Ogni fatto di cronaca diventa casus belli in quanto un nemico della società deve essere represso (e non curato), mentre nelle edicole vanno le liste di proscrizione redatte dai giornali locali che, senza omettere nomi e cognomi, segnalano chi oltraggia il perbenismo della sonnolente provincia, specialmente da quando si associa la droga all’HIV e all’omosessualità. E nei ricordi affiora ancora il terrificante alone viola e lo slogan “se lo conosci lo eviti” dei più recenti inizi ’90, con il moralismo che intercetta e manipola in suo favore ogni manifestazione del diverso. Per la destra è un complotto dei comunisti, per la sinistra è colpa della CIA con l’operazione Bluemoon, mentre tossicodipendenti o presunti tali muoiono nei reparti psichiatrici. Stigmate tuttora aperte, tanto che alcuni chiedono all’autrice di non pubblicare il proprio nome nel libro, oppure rispondono con un “Non saprei, non ricordo”.
Nome e cognome campeggiano in ognuna di queste notizie sulle prime pagine dei giornali, che sono la voce della gente perbene della piccola città, che li usa per diffondere una morale cha ha a noia ogni diversità, ogni pubblico scandalo, e soprattutto, di lì a poco, ogni capellonismo.
Nelle pagine convivono non senza scossoni citazioni di Luciano Bianciardi, Burroughs, Cassola, il poeta Zanzotto o Franco Basaglia, ricerca archivistica, dati, memorialistica e delicate incursioni dei vissuti dell’autrice che, adolescente della quinta ginnasio, si ritrova il papà in galera. Una storia privata che va avanti e indietro nella linea del tempo ma che pian piano si espande per ricostruire un quadro mistificatorio di colpevolizzazioni, spesso parcellizzato in molecole di afasia. La droga come ricerca di nuove sensazioni che con la spinta degli anni ’70 poteva essere libertà e condivisione, la droga come luogo per mitigare il dolore diventa esclusione, oppure è la società escludente che favorisce la comfort zone promessa dalla droga? In ogni caso ai tossicodipendenti si para davanti una barriera d’incomprensioni, come l’entusiasmo per l’arrivo del metadone nel ’75. Mentre le statistiche precise sui decessi iniziano dall’87.

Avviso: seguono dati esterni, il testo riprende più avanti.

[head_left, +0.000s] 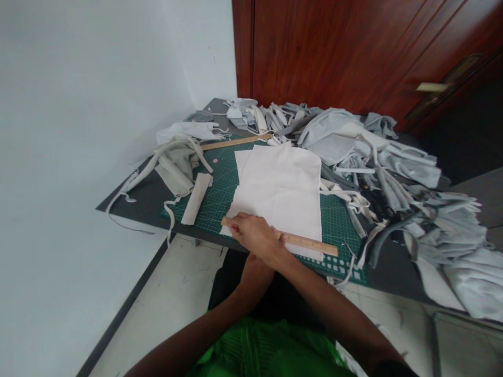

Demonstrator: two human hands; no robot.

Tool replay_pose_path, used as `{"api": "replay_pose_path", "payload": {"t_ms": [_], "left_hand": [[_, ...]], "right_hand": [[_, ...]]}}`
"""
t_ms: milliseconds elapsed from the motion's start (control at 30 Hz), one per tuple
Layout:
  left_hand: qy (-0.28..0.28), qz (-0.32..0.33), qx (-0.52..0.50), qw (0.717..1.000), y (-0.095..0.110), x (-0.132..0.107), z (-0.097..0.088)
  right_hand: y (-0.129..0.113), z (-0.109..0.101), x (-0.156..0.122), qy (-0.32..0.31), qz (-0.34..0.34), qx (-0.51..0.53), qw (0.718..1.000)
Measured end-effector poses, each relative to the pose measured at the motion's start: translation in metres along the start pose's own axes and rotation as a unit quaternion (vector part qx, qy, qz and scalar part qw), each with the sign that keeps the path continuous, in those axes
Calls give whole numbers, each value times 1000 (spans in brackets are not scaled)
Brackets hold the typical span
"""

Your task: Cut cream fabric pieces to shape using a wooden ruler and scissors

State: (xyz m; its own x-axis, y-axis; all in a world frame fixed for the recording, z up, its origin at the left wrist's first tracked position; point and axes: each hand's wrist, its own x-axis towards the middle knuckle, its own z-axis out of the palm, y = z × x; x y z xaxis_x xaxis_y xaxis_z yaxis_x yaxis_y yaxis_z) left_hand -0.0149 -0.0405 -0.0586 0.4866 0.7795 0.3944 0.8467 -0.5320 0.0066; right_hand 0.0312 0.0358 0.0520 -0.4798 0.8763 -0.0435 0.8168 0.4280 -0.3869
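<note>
A white piece of fabric [281, 188] lies spread on the green cutting mat [212, 196]. Across its near edge runs a wooden ruler [310, 243]. My arms cross, the right one on top. My left hand [258, 266] is partly covered by my right wrist; its fingertips show on the middle of the ruler, holding it against the fabric. My right hand [253, 233] is closed at the ruler's left end, fingers pinched together; what they hold, if anything, is too small to make out.
Heaped grey and white fabric scraps [338, 136] cover the table's back and right. A second wooden ruler [236, 141] lies at the mat's far edge. Left are a folded beige strip [196, 199] and loose cloth [176, 162]. Behind stands a brown door [334, 57].
</note>
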Motion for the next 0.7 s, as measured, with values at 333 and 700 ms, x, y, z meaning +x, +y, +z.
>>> {"api": "replay_pose_path", "payload": {"t_ms": [333, 700], "left_hand": [[-34, 16, -16, 999, 1, -6, 1], [-42, 15, -18, 999, 1, -9, 6]], "right_hand": [[31, -9, -22, -24, -18, 5, 1000], [24, -9, -17, -42, -14, -5, 999]]}}
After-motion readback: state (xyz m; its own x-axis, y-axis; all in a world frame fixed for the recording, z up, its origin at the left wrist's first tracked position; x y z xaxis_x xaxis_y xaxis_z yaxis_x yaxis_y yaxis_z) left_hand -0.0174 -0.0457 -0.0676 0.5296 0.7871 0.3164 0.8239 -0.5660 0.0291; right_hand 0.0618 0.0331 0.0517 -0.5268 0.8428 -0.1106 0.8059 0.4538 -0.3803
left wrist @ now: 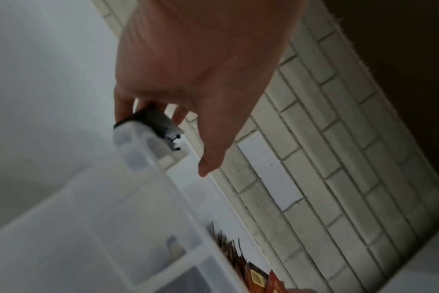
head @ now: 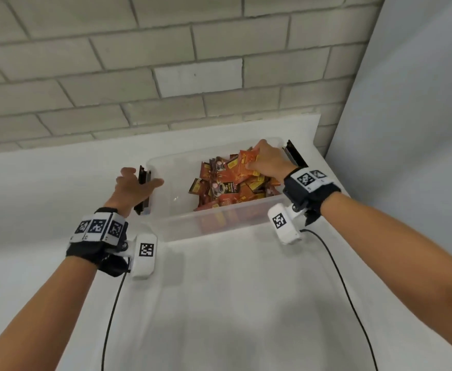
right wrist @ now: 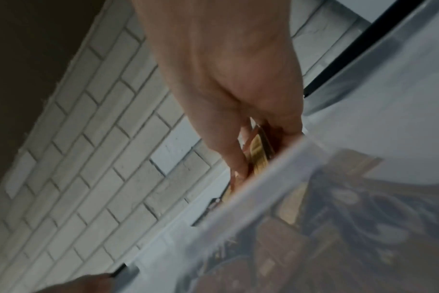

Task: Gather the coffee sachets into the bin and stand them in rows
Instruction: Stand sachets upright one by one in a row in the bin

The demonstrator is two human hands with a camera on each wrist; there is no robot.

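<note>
A clear plastic bin [head: 219,226] stands on the white table, with coffee sachets [head: 227,188] heaped loosely in its right half. My right hand [head: 267,162] reaches into the heap and pinches a few orange sachets [head: 246,164] between thumb and fingers; the right wrist view shows their edges [right wrist: 258,154] just behind the bin wall [right wrist: 276,188]. My left hand [head: 133,186] is at the bin's left end. Its fingers lie over the black latch [left wrist: 153,121] and the thumb sticks out straight above the rim, holding nothing. The bin's left half is bare.
A second black latch [head: 295,153] sits at the bin's right end. A brick wall [head: 192,76] runs close behind the bin, and a plain white wall [head: 406,129] closes the right side. Two black cables [head: 339,277] trail over the table from the wrist cameras.
</note>
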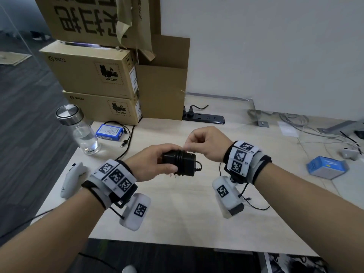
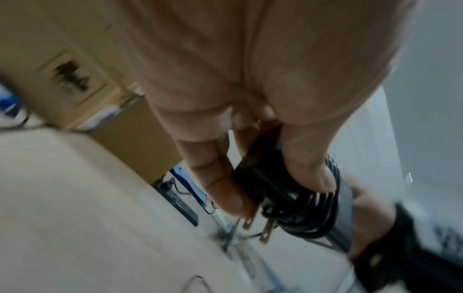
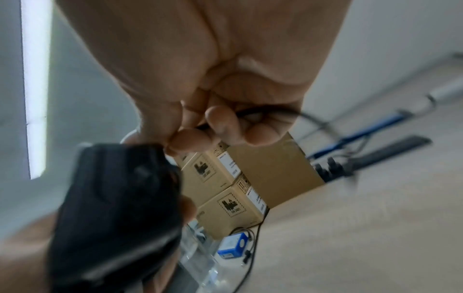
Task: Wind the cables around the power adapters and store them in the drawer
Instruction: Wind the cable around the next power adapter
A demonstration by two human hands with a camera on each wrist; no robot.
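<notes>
A black power adapter (image 1: pixel 180 162) hangs above the desk's middle, with its thin black cable (image 1: pixel 256 205) wound round it in several turns. My left hand (image 1: pixel 155 164) grips the adapter (image 2: pixel 295 202) from the left, thumb and fingers round its body; the metal prongs (image 2: pixel 265 232) stick out below. My right hand (image 1: pixel 204 142) sits just above and right of the adapter (image 3: pixel 117 208), pinching the cable (image 3: pixel 250 113) between thumb and fingers. The loose end of the cable trails down to the desk below my right wrist. No drawer shows in any view.
Stacked cardboard boxes (image 1: pixel 94 75) stand at the back left. A glass bottle (image 1: pixel 80 129), a blue battery pack (image 1: pixel 109 131) with its lead and a power strip (image 1: pixel 204 117) lie behind my hands. A blue box (image 1: pixel 327 167) and grey cables (image 1: pixel 315 131) lie at the right.
</notes>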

Così anno dopo anno, canzone dopo canzone, cartone dopo cartone, divento una ragazza, scrivo ogni giorno sul diario, ma quando arrestano mio padre per uso e spaccio di eroina e io ho ormai quindici anni su di lui non scrivo una riga perché la cosa che mi sta più a cuore è il ragazzo che mi piace. È il 1987.
Con il dipanarsi dei luoghi comuni, del business delle comunità terapeutiche e della strumentalizzazione politica, Roghi riesce senza mai puntare il dito a delineare un lato intimistico e le dinamiche umane legate al senso di ribellione o di rassegnazione che si sprigionano dalla tossicodipendenza. Attualmente il Dipartimento per le politiche antidroga della Presidenza del Consiglio dei ministri è moribondo, con addirittura il sito fermo al 2013, ma i dati ci dicono che in Italia l’uso di eroina sta aumentando specialmente fra minori e fino a 25 anni (in fondo non se n’è mai andata), con una crescita nel 2018 delle morti per overdose del 9,7%. Di pari passi vanno solo gli strumenti repressivi contro gli stupefacenti, come per esempio i numerosi interventi che la cinofila svolge nelle scuole come previsto dal decreto Scuole Sicure, militarizzando di fatto i luoghi d’istruzione per sequestrare quantitativi di poco conto e quindi togliendo risorse all’unica arma utile: l’educazione. Il problema, a ben vedere, è che Piccola città purtroppo potrebbe essere verosimilmente una storia del 2019, di un piccolo Paese.